Gen LaGreca - Noble Vision

I started reading Gen LaGreca's novel Noble Vision this last weekend. Due to being overloaded with work in the laboratory that I needed to finish prior to leaving very early Wednesday morning to visit Tulsa to be at my Mom's for Thanksgiving, I only managed to read about 40 pages before leaving. But that was plenty enough to convince me to take the novel with me and read it at the airport, on the plane, and once in Tulsa.
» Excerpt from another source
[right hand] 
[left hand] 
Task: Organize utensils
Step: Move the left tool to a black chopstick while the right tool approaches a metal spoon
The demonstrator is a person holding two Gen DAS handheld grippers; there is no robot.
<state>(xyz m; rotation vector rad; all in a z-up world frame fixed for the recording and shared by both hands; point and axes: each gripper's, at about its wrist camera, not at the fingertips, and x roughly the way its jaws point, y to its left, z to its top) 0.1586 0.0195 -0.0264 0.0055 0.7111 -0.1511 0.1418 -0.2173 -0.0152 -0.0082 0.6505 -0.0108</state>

I worked through the night in my lab and got as much done as I could, before heading to the airport. I was dead tired once on the plane, but Noble Vision was much too interesting to go to sleep on the plane. Awhile after arriving at Mom's home, I took a two-hour nap and then got up and spent some time with the Tulsa family contingent and my visiting Greensboro, NC sister and her two daughters. In the evening, being a bit tired, I went to bed early and thought I would read a bit to relax before sleeping. I took Gen LaGreca to bed and read and read with great pleasure through the night. I am a slow reader. I like to process everything I read very carefully. If something is worth reading, it is worth reading well. In this case, the noble vision of Gen LaGreca was worth savoring, which I did until a bit past dawn. I dosed briefly a few times when my eyes lost their ability to focus, but I must have been dreaming about the novel because I never stayed asleep long. As soon as my eyes were salved enough to go on, I woke up and continued reading.

Noble Vision is a love story with very evil villains who seek to separate a man, David Lang, from his impassioned love of neurosurgery by forcing him into selfless service to the public. Of course, these evil socialists are really more interested in having David beg them for the right to practice his very demanding profession and to force him to compromise his ethics and his competence. They are aware that the system which provides free healthcare can do so only by arbitrarily cutting off services which the free market would be willing to provide to many who are in need of these services. Yet, they persist in backing a failing New York universal healthcare system called CareFree.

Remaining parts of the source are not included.